### Exercise requirements
In the data below, find each line containing the string "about" and return it.

### Records for this exercise
────────
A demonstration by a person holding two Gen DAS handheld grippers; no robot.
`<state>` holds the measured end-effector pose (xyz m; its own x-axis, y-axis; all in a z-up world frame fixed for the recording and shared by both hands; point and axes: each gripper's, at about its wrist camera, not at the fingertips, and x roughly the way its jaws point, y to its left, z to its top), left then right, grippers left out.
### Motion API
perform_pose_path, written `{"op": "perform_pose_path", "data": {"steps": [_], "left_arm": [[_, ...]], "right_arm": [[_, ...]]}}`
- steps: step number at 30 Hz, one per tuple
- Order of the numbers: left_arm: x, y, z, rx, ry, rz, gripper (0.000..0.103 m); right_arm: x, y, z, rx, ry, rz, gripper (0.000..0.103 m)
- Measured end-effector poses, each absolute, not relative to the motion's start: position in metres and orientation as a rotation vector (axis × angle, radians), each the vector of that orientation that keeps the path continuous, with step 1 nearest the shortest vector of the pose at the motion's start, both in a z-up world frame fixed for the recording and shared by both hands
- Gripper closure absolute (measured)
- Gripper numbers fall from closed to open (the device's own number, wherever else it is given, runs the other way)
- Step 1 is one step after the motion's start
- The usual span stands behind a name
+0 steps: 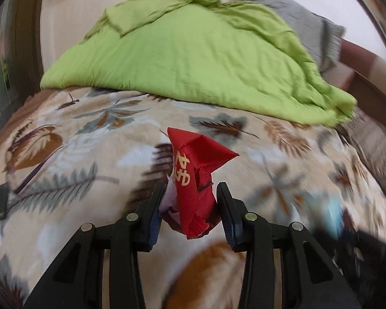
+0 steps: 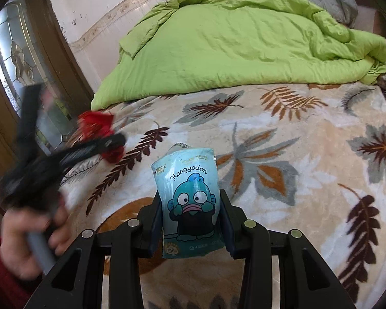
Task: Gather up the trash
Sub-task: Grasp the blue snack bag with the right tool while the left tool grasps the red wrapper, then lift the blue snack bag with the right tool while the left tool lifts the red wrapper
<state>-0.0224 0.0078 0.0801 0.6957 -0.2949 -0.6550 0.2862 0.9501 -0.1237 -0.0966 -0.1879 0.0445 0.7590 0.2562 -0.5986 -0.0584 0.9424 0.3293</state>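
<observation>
In the left wrist view, the left gripper (image 1: 190, 188) sits at the bottom centre of the frame, its 2 fingers partly closed and pinching a crumpled red packet (image 1: 195, 177) with gold lettering. The packet stands upright between the pads, its folded top poking up past the fingertips toward the middle of the frame. Below it lies the leaf-patterned blanket (image 1: 64, 154); a green quilt (image 1: 187, 59) fills the upper half.

In the right wrist view, the right gripper (image 2: 190, 206) clamps a light blue tissue pack (image 2: 190, 200) printed with a cartoon fish and "Hangyodon", held upright at lower centre, both fingers pressing its sides. At the left edge, blurred, the left gripper (image 2: 108, 139) holds the red packet (image 2: 97, 126) above the blanket (image 2: 296, 154), gripped by the person's hand (image 2: 31, 234) in the lower left.
</observation>
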Motion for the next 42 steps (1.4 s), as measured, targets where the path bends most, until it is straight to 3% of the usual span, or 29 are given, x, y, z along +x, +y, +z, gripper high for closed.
{"op": "perform_pose_path", "data": {"steps": [11,42], "left_arm": [[-0.134,0.015,0.075,0.026,0.668,-0.312,0.064],[-0.125,0.018,0.051,0.094,0.671,-0.192,0.063]], "right_arm": [[-0.168,-0.199,0.061,0.297,0.600,0.170,0.061],[-0.177,-0.189,0.063,0.247,0.586,0.180,0.060]]}}
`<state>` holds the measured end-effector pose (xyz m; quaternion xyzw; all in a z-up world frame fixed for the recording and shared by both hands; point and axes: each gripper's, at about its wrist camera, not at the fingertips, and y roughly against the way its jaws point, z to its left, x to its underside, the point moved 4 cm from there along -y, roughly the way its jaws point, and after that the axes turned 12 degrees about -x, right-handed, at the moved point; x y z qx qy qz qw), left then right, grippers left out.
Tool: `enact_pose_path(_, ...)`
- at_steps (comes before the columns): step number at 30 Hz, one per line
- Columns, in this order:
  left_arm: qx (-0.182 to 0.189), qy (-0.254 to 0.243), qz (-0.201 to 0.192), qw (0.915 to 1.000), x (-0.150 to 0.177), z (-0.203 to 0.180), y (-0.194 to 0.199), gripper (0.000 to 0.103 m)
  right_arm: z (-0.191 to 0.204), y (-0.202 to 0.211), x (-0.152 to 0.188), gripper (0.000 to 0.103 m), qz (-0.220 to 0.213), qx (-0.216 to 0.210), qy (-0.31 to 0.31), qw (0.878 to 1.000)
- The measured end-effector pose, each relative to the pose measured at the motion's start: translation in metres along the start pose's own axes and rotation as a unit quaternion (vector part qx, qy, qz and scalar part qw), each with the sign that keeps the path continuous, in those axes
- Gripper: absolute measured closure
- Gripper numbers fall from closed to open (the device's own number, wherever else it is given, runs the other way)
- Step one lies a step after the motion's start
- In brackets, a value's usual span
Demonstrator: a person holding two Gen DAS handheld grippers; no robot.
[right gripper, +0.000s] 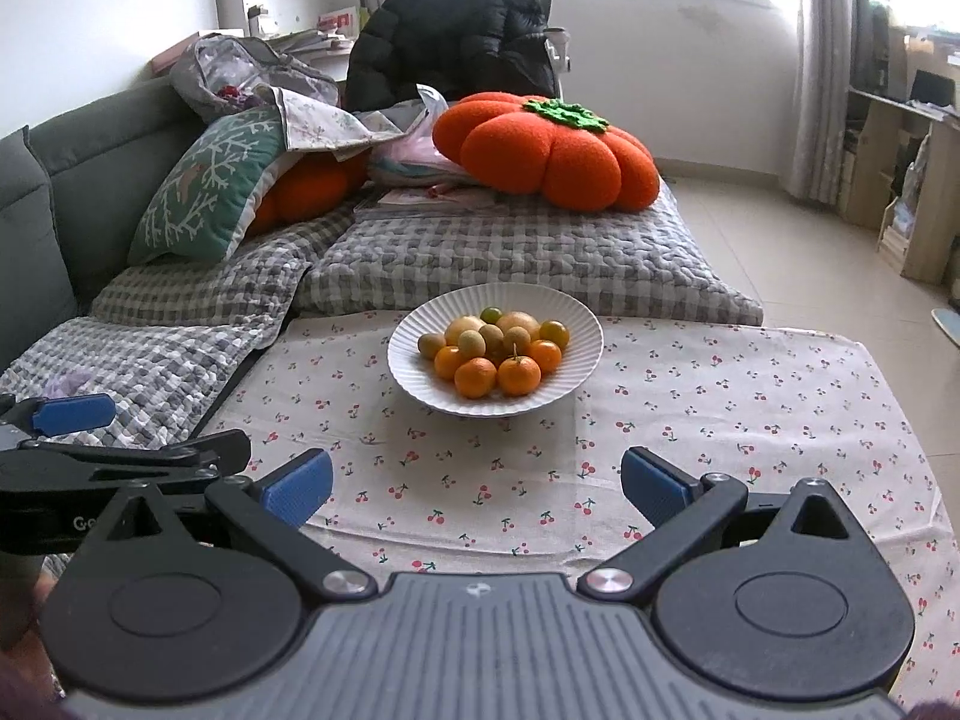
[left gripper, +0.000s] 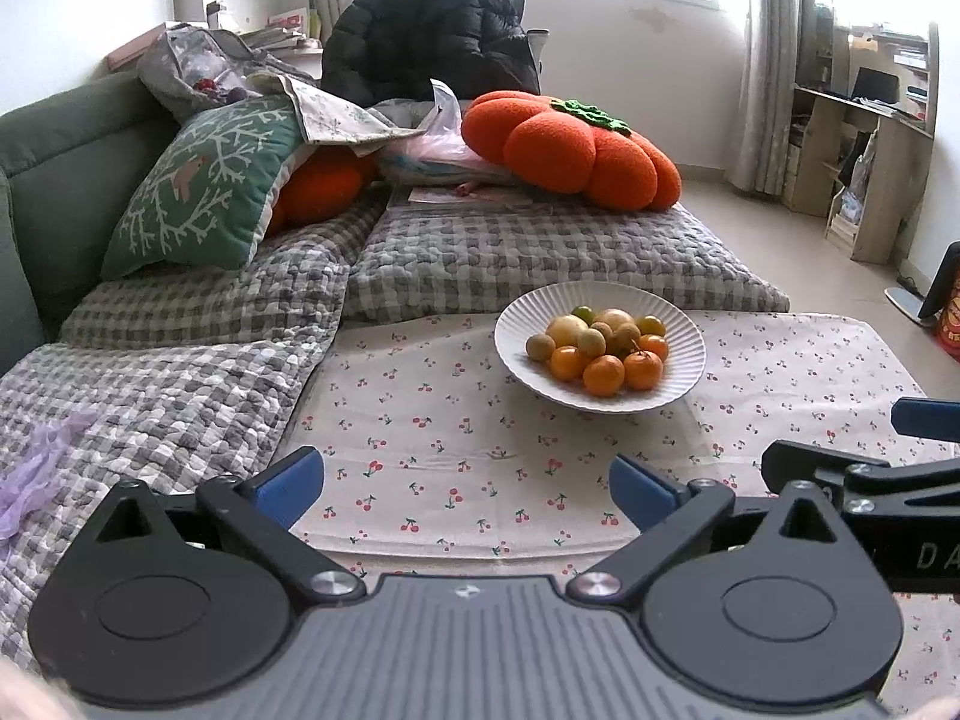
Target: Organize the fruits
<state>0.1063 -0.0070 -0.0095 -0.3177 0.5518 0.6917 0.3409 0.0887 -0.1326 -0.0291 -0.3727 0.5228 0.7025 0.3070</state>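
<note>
— Where's the fruit?
— Heaped in the white ribbed plate at the far middle of the cherry-print cloth tabletop: orange mandarins nearest, yellow-green fruits behind.

— And the hands?
— The left hand-held gripper and right hand-held gripper sit side by side near the tabletop's near edge, tilted down, blue pads spread wide, holding nothing.
</note>
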Motion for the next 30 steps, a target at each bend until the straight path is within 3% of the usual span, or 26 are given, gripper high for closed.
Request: enact_pose_path(30, 0.0, 0.003, 0.007, 1.0, 0.0003, 0.0017, -0.0014, 0.006, 0.0018, -0.0009, 0.0003, 0.0, -0.002, -0.009, -0.006, 1.0)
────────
### Response below
`<state>` holds the measured end-effector pose (xyz m; its own x-axis, y-axis; all in a z-up world frame fixed for the recording and shared by both hands; point and axes: each gripper's, at about its wrist camera, not at the fingertips, and x roughly the way its jaws point, y to its left, z to its top), left then right, grippers left out.
`<state>` holds the measured end-effector pose (xyz m; quaternion xyzw; all in a z-up world frame fixed for the recording and shared by both hands; point and axes: each gripper's, at about its wrist camera, not at the fingertips, and y roughly against the way its jaws point, z to its left, x to its underside, the point moved 4 cm from there along -y, roughly the way its jaws point, and after that the axes turned 12 degrees about -x, right-handed, at the moved point; x y z qx qy qz qw), left then right, grippers left out.

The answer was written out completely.